Navigating the Manufacturing Process and Ensuring the Quality of Regenerative Medicine Therapies: Proceedings of a Workshop
||October 26, 2017
Note: Proceedings contain the opinion of the presenters, but do NOT reflect the conclusions of the Health and Medicine Division or the National Academies. Learn more about the differences between Reports and Proceedings.
Regenerative medicine holds the potential to create living, functional cells and tissues which can be used to repair or replace those that have suffered irreparable damage due to disease, age, traumatic injury, or congenital defects. Although regenerative medicine has the potential to result in health and economic benefits, this relatively new field faces unique manufacturing and regulatory challenges in the development of novel therapies that are both safe and effective. Some of these issues arise because regenerative medicine therapies produce and rely on living cells and tissues, which are inherently variable, even within a single type of cell.

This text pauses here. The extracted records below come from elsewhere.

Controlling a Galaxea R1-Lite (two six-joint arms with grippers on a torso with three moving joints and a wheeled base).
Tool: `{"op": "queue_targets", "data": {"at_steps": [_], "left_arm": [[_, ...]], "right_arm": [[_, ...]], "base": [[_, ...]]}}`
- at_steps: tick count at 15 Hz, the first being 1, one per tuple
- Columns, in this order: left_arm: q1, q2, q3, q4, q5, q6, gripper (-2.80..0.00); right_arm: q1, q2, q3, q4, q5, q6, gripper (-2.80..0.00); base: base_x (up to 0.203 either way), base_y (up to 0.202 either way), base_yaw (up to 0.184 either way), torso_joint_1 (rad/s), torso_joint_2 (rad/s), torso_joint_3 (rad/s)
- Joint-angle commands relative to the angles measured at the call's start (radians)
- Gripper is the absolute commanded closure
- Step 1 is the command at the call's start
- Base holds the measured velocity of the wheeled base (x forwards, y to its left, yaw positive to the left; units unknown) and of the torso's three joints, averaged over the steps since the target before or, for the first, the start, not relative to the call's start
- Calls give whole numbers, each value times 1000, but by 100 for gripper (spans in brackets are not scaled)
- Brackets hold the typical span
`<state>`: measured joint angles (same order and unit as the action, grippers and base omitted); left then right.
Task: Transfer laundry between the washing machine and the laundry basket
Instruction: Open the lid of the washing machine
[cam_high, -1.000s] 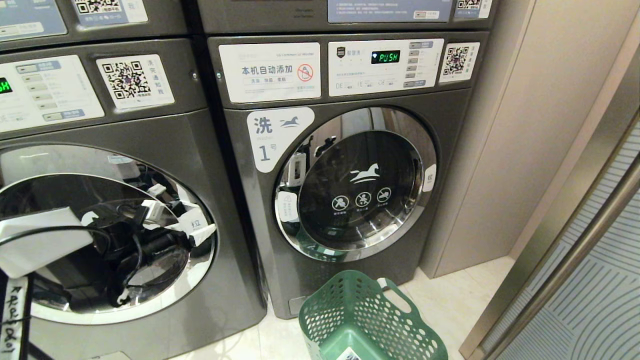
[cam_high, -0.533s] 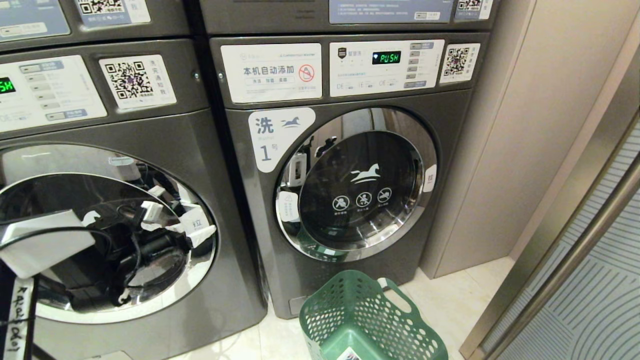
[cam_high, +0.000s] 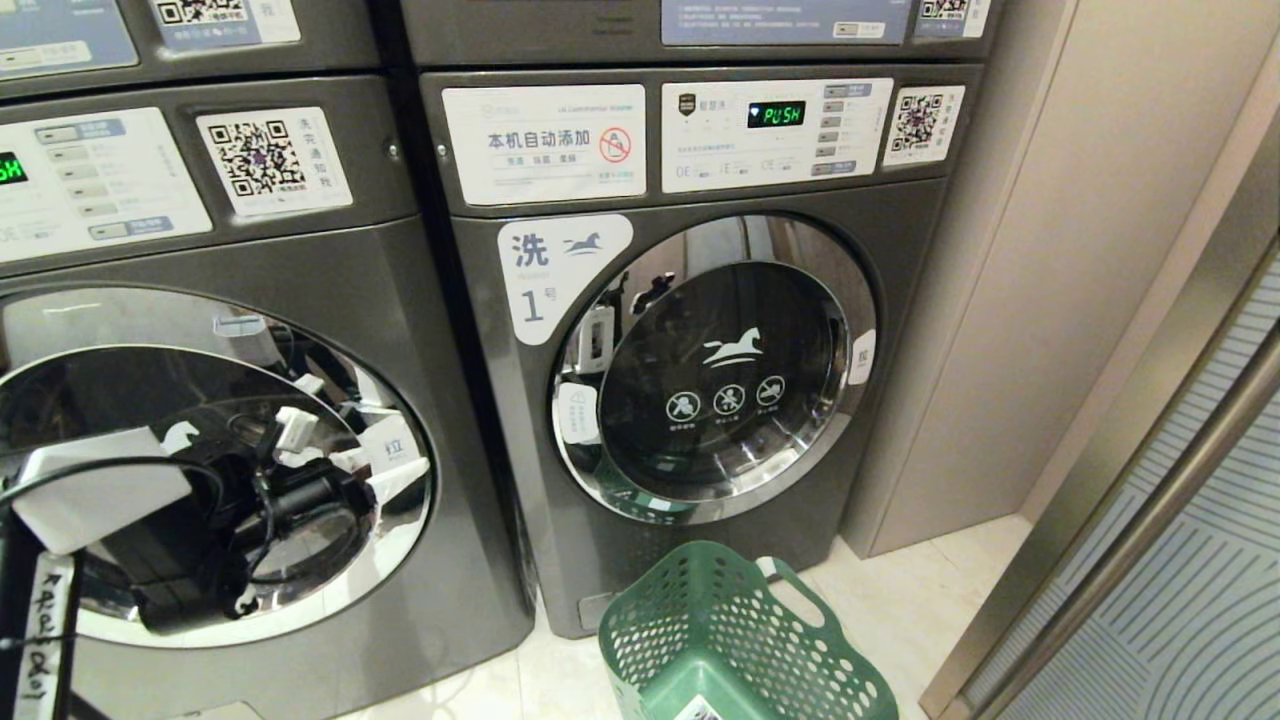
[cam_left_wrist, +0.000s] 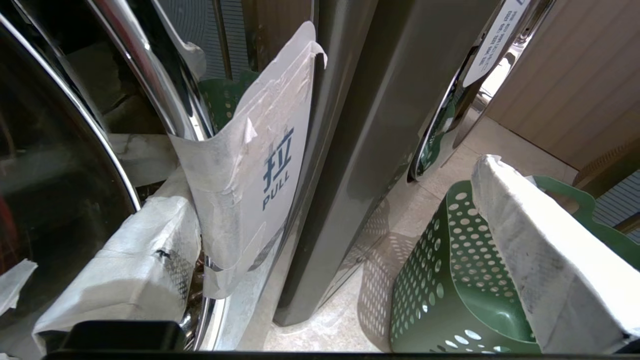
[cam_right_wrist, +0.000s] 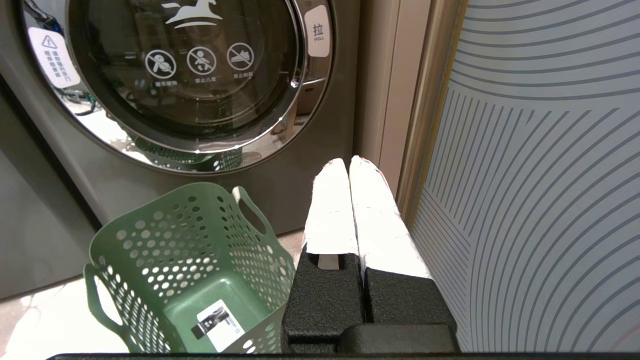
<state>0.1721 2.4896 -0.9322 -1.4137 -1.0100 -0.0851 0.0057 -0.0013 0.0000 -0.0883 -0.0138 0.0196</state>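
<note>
Green basket (cam_high: 745, 640) sits empty on the floor, right in front of washer 1 (cam_high: 700, 350), whose door is closed. Left gripper (cam_left_wrist: 320, 225) is spread wide at the neighbouring washer's (cam_high: 230, 400) door edge, 1 finger (cam_left_wrist: 135, 260) beside the PULL tab (cam_left_wrist: 260, 165). Right gripper (cam_right_wrist: 352, 210) hangs near the basket, fingers pressed together, holding nothing.
</note>
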Motion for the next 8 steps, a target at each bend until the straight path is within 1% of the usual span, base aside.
{"op": "queue_targets", "data": {"at_steps": [1, 4, 6, 8], "left_arm": [[-5, 5, 9, -2, -32, -4, -280], [-5, 0, 16, -1, -90, -4, -280], [-4, -5, 45, -2, -141, -3, -280], [-3, -7, 72, -24, -157, -3, -280]], "right_arm": [[0, 1, 34, -1, 0, 0, 0], [0, 1, 34, -1, 0, 0, 0], [0, 1, 34, -1, 0, 0, 0], [0, 1, 34, -1, 0, 0, 0]], "base": [[0, 0, 0, 0, 0, 0], [0, 0, 0, 0, 0, 0], [0, 0, 0, 0, 0, 0], [0, 0, 0, 0, 0, 0]]}}
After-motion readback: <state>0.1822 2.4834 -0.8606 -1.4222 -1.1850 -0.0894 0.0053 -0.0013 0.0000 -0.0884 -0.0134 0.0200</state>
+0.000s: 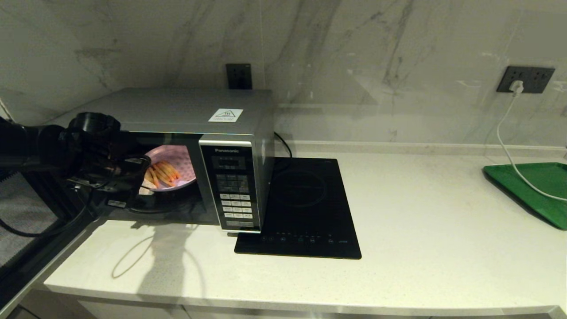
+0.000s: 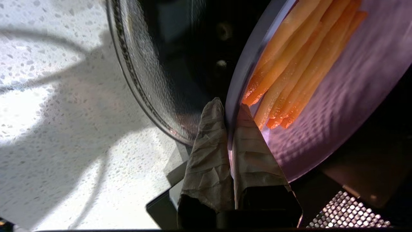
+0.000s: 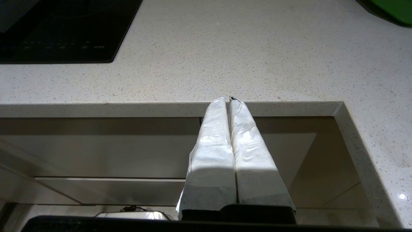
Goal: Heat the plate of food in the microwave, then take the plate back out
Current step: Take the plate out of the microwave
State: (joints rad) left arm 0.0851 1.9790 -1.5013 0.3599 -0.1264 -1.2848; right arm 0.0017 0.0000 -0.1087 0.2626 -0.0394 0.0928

On June 26, 2017, the Forum on Regenerative Medicine hosted a public workshop to examine and discuss challenges, opportunities, and best practices associated with defining and measuring the quality of cell and tissue products and raw materials in the research and manufacturing of regenerative medicine therapies. Workshop participants were asked to explore what measurements, characteristics, and technologies may be important in the development of safe and effective new products and therapies. This proceedings is a summary of the workshop.